*** Opening of Data to examine ***

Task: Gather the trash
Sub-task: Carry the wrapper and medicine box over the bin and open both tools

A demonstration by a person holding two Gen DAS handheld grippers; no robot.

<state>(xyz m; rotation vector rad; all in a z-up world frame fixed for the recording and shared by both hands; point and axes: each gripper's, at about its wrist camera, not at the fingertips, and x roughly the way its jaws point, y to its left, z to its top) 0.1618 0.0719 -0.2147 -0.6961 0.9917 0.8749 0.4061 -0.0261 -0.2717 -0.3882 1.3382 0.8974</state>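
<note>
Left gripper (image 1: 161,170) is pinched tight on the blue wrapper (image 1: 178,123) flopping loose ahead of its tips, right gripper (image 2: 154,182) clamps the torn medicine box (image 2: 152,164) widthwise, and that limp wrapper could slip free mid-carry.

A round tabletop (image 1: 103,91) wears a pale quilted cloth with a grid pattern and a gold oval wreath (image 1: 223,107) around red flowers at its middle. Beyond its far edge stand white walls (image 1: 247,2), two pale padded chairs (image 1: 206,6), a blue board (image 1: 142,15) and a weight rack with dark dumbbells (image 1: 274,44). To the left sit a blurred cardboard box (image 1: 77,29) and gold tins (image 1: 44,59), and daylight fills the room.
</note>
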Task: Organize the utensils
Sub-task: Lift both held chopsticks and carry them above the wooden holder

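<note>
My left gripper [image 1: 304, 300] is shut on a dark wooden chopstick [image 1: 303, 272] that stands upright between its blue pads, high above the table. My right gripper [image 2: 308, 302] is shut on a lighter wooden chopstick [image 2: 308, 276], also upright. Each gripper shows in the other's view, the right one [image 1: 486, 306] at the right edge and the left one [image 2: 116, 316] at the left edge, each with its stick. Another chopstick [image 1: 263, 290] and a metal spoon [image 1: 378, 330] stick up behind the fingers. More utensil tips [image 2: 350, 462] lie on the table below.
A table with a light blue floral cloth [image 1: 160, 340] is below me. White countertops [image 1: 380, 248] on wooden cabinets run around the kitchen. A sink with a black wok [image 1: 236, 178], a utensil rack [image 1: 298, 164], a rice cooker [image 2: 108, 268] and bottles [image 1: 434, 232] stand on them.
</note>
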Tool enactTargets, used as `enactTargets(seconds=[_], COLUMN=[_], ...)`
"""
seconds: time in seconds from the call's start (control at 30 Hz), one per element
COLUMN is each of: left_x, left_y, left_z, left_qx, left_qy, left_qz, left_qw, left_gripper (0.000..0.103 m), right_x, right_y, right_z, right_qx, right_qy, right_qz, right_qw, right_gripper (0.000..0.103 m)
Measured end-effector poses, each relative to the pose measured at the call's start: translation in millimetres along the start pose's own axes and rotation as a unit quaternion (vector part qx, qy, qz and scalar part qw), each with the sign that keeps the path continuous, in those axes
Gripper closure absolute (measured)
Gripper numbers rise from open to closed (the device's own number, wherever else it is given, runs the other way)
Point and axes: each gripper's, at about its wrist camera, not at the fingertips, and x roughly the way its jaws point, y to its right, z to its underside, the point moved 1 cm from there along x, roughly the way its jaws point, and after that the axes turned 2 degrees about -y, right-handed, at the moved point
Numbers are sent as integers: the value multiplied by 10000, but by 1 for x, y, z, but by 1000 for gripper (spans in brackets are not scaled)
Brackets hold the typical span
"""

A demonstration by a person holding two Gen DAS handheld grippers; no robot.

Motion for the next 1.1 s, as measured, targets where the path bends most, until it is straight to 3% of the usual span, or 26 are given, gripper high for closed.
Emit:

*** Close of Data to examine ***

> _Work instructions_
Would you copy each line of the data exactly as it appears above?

> _Written solution_
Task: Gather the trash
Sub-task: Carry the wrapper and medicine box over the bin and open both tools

A demonstration by a person holding two Gen DAS handheld grippers; no robot.

<state>(xyz m; rotation vector rad; all in a z-up world frame fixed for the recording and shared by both hands; point and axes: each gripper's, at about its wrist camera, not at the fingertips, and x roughly the way its jaws point, y to its left, z to its top) 0.1618 0.0719 -0.2147 -0.6961 0.9917 0.8749 0.4061 -0.0261 -0.2717 -0.3882 1.3382 0.8974</state>
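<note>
Left gripper (image 1: 161,170) is pinched tight on the blue wrapper (image 1: 178,123) flopping loose ahead of its tips, right gripper (image 2: 154,182) clamps the torn medicine box (image 2: 152,164) widthwise, and that limp wrapper could slip free mid-carry.

A round tabletop (image 1: 103,91) wears a pale quilted cloth with a grid pattern and a gold oval wreath (image 1: 223,107) around red flowers at its middle. Beyond its far edge stand white walls (image 1: 247,2), two pale padded chairs (image 1: 206,6), a blue board (image 1: 142,15) and a weight rack with dark dumbbells (image 1: 274,44). To the left sit a blurred cardboard box (image 1: 77,29) and gold tins (image 1: 44,59), and daylight fills the room.
</note>
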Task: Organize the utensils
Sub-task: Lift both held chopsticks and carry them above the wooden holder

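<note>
My left gripper [image 1: 304, 300] is shut on a dark wooden chopstick [image 1: 303, 272] that stands upright between its blue pads, high above the table. My right gripper [image 2: 308, 302] is shut on a lighter wooden chopstick [image 2: 308, 276], also upright. Each gripper shows in the other's view, the right one [image 1: 486, 306] at the right edge and the left one [image 2: 116, 316] at the left edge, each with its stick. Another chopstick [image 1: 263, 290] and a metal spoon [image 1: 378, 330] stick up behind the fingers. More utensil tips [image 2: 350, 462] lie on the table below.
A table with a light blue floral cloth [image 1: 160, 340] is below me. White countertops [image 1: 380, 248] on wooden cabinets run around the kitchen. A sink with a black wok [image 1: 236, 178], a utensil rack [image 1: 298, 164], a rice cooker [image 2: 108, 268] and bottles [image 1: 434, 232] stand on them.
</note>
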Tool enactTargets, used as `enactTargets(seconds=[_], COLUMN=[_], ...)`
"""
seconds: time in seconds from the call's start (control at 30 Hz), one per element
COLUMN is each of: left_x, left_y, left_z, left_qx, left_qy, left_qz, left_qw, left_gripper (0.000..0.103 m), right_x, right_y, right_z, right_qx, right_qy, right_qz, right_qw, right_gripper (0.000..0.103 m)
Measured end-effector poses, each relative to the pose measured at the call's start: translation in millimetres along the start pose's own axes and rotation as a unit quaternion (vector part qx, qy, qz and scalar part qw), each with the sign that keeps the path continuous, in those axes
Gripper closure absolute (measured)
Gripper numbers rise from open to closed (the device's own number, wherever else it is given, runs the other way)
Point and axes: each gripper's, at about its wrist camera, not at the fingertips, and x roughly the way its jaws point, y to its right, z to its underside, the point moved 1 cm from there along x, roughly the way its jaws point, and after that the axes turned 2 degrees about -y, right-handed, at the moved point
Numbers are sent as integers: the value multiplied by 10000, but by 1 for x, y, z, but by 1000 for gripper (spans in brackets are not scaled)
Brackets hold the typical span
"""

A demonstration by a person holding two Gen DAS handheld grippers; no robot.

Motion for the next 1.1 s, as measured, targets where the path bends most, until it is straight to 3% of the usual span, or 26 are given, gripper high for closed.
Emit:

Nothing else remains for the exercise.